Infundibular and infundibulocystic squamous cell carcinomas are part of the same spectrum of carcinomas, but Misago et al1 propose that the term infundibulocystic carcinoma should be restricted to the infiltrative plaque form. Infundibulocystic features occur in nodular tumors and were also reported by the authors in the histopathologic description of the group termed infundibular (follicular) squamous cell carcinoma. The cystic nature is reflected by the central keratotic component and the craters noted clinically. These less well-differentiated tumors may not fully resemble keratoacanthomas. The deep infiltrative variant does represent a distinct tumor that is not nodular or crateriform and may be viewed as a follicular variant of microcystic adnexal carcinoma. At the same time, these tumors are characterized by large irregular cysts in the deeper dermis and commence in the setting of a broad-based infundibulocystic hyperplasia linking these tumors to the wider spectrum of infundibulocystic squamous cell carcinomas.
The term well-differentiated infundibulocystic squamous cell carcinoma could be applied to keratoacanthoma, but the aim of the initial description3 of this recognizable histopathologic characteristic was to expand the spectrum of the infundibular pathway to include lesions, which may not fulfill all the clinical and histopathological criteria for keratoacanthoma. The problem of totally isolating keratoacanthoma from the group of infundibulocystic squamous cell carcinomas is that less well-differentiated tumors may arise directly from clearly defined keratoacanthomas in 25% of tumors in at least one large study.4
Misago et al1 have illustrated excellent examples of infundibular and infundibulocystic carcinomas, but until more is known in respect to the oncogenes and pathway governing this group of tumors, it may be preferable to maintain the link with keratoacanthoma. There is a prospect that systemic agents may harness the pathway of involution seen in keratoacanthoma to manage eruptive, infiltrative, and less differentiated tumors linked by their histopathological features.

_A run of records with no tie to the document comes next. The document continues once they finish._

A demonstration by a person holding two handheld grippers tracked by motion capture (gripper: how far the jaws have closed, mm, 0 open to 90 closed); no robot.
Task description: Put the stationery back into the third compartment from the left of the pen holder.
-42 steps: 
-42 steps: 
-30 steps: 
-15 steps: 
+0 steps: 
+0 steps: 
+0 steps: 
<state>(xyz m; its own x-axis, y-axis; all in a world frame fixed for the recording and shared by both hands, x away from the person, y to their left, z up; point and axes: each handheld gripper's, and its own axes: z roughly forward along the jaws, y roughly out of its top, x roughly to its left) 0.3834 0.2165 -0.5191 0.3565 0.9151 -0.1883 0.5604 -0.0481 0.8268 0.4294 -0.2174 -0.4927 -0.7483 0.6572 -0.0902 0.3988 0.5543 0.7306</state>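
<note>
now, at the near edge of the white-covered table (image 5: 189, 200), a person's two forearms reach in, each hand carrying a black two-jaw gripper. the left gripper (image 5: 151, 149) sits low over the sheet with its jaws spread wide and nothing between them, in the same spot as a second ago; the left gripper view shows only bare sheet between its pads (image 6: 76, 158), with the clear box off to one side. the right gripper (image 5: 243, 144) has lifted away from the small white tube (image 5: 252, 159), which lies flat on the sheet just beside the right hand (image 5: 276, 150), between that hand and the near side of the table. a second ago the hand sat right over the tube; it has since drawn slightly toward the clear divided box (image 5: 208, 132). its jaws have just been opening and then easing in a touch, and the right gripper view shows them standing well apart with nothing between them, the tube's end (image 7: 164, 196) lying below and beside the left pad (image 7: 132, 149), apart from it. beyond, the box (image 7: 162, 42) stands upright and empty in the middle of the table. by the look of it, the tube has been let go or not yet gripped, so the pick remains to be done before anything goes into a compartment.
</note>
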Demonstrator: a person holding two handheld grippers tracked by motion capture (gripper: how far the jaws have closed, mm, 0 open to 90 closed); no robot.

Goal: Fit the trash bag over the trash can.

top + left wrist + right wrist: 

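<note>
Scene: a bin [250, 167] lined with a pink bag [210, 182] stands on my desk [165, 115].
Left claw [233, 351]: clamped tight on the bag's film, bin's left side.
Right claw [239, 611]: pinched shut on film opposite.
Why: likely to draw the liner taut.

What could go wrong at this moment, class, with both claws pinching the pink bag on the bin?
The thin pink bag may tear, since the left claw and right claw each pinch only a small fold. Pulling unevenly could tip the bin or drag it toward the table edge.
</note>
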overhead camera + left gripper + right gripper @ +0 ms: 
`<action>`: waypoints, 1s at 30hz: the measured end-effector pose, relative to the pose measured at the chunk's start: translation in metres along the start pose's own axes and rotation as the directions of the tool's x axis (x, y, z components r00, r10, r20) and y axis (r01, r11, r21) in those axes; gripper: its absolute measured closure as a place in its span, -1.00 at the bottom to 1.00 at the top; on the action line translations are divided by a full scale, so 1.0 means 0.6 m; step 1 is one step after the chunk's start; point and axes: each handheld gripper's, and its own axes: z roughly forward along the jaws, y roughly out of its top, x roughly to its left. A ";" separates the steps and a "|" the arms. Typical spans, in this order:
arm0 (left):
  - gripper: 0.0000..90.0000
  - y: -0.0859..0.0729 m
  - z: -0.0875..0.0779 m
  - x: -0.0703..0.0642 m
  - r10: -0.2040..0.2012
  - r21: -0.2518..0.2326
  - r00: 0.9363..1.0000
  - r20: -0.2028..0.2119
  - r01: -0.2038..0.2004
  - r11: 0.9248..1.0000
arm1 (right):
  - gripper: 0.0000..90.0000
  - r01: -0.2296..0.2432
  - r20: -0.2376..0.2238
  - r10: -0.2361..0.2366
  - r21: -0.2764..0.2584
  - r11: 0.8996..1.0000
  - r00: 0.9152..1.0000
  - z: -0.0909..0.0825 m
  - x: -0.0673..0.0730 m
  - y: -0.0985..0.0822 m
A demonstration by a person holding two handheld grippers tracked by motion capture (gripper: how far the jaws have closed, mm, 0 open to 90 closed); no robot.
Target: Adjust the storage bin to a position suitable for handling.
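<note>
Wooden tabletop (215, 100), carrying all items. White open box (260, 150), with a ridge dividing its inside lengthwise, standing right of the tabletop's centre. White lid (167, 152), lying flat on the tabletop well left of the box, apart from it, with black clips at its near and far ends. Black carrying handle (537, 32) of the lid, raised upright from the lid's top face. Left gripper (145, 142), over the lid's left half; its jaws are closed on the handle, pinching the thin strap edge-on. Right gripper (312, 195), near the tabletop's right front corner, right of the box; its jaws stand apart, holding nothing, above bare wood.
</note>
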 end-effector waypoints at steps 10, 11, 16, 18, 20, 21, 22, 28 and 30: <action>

1. Misago N, Inoue T, Toda S, et al.. Infundibular (follicular) and infundibulocystic squamous cell carcinoma: a clinicopathological and immunohistochemical study. Am J Dermatopathol. 2011;33:687–694.
2. Diaz-Cascajo C, Borghi S, Weyers W, et al.. Follicular squamous cell carcinoma of the skin: a poorly recognised neoplasm arising from the wall of hair follicles. J Cutan Pathol. 2004;31:19–25.
3. Kossard S, Tan K-B, Choy C. Keratoacanthoma and infundibulocystic squamous cell carcinoma. Am J Dermatopathol. 2008;30:127–134.
4. Sanchez-Yus E, Simon P, Requena L, et al.. Solitary keratoacanthoma: a self healing proliferation that frequently becomes malignant. Am J Dermatopathol. 2000;22:305–310.